E questo, ad oggi, ai robot manca. Si tratta di una capacità di cui sono privi.

Come spiega ancora Sandini: «Mentre Chat GPT acquisisce conoscenze già esistenti, per esempio dalla rete, un sistema robotico con queste capacità cognitive sarebbe in grado produrre conoscenza “personalizzata”, sulla base di precedenti nozioni che ha già acquisito. Un sistema artificiale ad oggi riparte sempre da zero, nell’ambito della robotica: la conoscenza degli aspetti cognitivi è molto meno sviluppata della capacità di sincronizzare le percezioni con i movimenti (la cosidetta coordinazione sensomotoria). Un robot è in grado di imparare ad afferrare un bicchiere, se correttamente programmato: attraverso una serie di telecamere e sensori, il robot può infatti effettuare una serie di misure e su questa base eseguire un’azione. Ma non riuscirà autonomamente a modulare l’azione a seconda dell’obiettivo: per esempio a prendere una tazza per il manico se è per bere o per il corpo se è per passarla a un altro. Anche su questo il robot dovrà essere istruito con un programma specifico, non possiede le funzioni cognitive necessarie a capirlo».

Le applicazioni dei robot nella cura e le sfide per il futuro

Questo non significa, ovviamente, che i robot sviluppati fino ad oggi non possano essere già utili, anche in ambito clinico.

Racconta Sandini: «Nell’ambito della robotica chirurgica e per la realizzazione di dispositivi di riabilitazione ci sono strumenti già utilizzati in ambito clinico, anche in IIT sono stati sviluppati sistemi che consentano di aiutare il fisioterapista sia a eseguire movimenti esercitando una forza molto controllata e personalizzata sia per misurare in maniera quantitativa l’effetto dell’intervento fisioterapico. Per realizzare i primi prototipi di questi dispositivi si utilizzano gli stessi motori e la stessa elettronica sperimentati nel nostro robottino umanoide. A livello sperimentale è stata applicata la possibilità di far eseguire movimenti particolari a un robot umanoide, che possa permettere di interagire con più facilità con una persona con sindrome dello spettro autistico: anche se questo rimane un ambito di frontiera, ci vuole molta cautela prima di parlare di reali vantaggi».

In conclusione, qual è il campo più importante della ricerca sui robot oggi?
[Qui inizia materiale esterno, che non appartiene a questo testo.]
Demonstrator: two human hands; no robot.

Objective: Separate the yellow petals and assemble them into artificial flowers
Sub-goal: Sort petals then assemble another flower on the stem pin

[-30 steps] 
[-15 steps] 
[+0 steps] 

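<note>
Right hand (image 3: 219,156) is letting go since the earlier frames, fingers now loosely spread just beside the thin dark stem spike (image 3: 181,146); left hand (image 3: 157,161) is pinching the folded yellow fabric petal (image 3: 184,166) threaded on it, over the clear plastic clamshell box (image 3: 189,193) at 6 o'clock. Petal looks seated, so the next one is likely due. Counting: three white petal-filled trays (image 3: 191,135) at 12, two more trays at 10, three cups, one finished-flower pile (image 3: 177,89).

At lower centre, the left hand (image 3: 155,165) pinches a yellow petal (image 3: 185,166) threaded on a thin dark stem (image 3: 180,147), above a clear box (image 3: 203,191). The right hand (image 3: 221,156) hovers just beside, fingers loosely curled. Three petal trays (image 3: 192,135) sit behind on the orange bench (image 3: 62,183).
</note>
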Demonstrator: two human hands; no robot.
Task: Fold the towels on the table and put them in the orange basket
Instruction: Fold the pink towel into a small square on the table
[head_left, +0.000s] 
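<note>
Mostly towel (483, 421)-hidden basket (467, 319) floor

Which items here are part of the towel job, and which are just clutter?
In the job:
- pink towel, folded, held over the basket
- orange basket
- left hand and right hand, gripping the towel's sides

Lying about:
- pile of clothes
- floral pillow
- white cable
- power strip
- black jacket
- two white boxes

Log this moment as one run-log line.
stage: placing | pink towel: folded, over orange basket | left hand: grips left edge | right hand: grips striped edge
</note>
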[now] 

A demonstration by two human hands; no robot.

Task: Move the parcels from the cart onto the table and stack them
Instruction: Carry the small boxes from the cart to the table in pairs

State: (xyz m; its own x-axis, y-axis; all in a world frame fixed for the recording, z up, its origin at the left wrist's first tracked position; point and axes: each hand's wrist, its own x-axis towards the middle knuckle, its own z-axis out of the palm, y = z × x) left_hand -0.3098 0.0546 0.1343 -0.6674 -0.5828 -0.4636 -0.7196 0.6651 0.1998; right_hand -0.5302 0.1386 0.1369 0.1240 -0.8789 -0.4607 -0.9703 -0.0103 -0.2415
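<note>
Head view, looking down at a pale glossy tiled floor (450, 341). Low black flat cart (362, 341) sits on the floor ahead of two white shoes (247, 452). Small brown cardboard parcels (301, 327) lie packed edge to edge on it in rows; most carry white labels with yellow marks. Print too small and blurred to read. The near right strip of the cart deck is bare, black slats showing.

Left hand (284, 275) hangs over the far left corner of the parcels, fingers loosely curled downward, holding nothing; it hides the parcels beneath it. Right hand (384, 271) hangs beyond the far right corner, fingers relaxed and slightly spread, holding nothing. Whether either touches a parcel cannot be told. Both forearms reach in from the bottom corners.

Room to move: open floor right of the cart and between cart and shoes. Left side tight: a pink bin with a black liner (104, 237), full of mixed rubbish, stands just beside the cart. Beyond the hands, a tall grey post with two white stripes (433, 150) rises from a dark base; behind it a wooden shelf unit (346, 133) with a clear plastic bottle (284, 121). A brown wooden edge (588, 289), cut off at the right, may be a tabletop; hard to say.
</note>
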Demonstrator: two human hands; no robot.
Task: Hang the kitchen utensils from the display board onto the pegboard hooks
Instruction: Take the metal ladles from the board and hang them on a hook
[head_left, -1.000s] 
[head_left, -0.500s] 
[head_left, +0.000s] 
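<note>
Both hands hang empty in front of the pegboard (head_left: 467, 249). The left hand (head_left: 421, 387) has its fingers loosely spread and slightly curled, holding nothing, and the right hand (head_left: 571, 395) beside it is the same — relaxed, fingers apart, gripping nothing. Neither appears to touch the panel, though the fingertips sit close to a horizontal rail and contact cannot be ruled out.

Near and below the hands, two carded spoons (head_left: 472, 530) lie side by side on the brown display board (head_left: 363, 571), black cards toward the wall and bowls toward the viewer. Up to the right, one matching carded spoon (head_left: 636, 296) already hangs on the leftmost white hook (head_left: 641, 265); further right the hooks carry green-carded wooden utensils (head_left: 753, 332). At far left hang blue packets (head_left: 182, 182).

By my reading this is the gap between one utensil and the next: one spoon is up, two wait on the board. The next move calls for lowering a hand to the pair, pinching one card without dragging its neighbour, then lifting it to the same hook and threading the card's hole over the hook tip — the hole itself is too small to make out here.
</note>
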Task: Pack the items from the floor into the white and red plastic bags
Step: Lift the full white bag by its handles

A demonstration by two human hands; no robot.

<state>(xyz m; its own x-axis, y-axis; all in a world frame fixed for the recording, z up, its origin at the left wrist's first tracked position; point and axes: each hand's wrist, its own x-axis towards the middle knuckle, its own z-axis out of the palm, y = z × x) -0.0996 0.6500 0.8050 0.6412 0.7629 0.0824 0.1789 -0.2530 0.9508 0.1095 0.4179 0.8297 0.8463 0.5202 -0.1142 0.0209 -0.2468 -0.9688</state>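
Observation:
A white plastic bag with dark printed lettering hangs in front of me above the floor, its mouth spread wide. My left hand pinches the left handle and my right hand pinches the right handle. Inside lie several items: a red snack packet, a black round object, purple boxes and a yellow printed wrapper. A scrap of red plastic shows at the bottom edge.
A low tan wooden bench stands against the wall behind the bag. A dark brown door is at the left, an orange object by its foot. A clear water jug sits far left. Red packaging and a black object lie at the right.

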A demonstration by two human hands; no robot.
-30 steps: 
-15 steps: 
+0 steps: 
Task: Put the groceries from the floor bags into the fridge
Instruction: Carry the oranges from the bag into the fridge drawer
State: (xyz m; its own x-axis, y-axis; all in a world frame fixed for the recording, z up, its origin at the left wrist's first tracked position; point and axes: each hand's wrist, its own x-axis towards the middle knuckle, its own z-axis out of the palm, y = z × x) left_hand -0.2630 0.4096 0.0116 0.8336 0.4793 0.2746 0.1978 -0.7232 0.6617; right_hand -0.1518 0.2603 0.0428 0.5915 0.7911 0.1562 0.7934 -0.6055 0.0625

Per Sandini, la progettazione dell’architettura cognitiva del sistema: «Per quello che mi riguarda, dopo aver realizzato robot con capacità sensorimotorie di base e sperimentato l’apprendimento di semplici compiti motori, la sfida è quella di iniziare a pensare a come progettare la struttura della mente del sistema artificiale nel suo insieme: l’architettura cognitiva del sistema. La struttura funzionale di un sistema, cioè, in grado di costruire esperienza di quello che è successo nel passato e di ripescare dalla memoria i ricordi necessari a simulare mentalmente diverse soluzioni prima di scegliere quella che meglio si adatta alla situazione contingente, ovvero che consente di raggiungere l’obiettivo rispettando i vincoli contingenti. Oggi siamo molto bravi a insegnare tante cose ai robot una alla volta, ma senza che ci sia una sistema-mente che le mette insieme. Un sistema in grado, come si dice, di generalizzare e di trasferire quello che ha imparato facendo una cosa per impararne un’altra: cioè che se imparo a giocare a tennis mi aiuta a imparare a giocare a ping pong o a paddle, un sistema che viva nel mondo. In sintesi: il progetto della struttura di un sistema in grado di ricordare quello che ha fatto, di associare i ricordi e di immaginare il futuro. Un’architettura certamente molto complessa, e per realizzarla dovremo allearci con neuroscienziati, filosofi, sociologi, umanisti, artisti, perché l’obiettivo richiede di capire il funzionamento del nostro cervello e le basi della nostra umanità, ma, anche se ci vorranno molte decine, forse centinaia di anni, lungo la strada avremo imparato molto di noi umani e sviluppato tecnologie che oggi ancora non ci sono. E i robot non ci faranno più paura».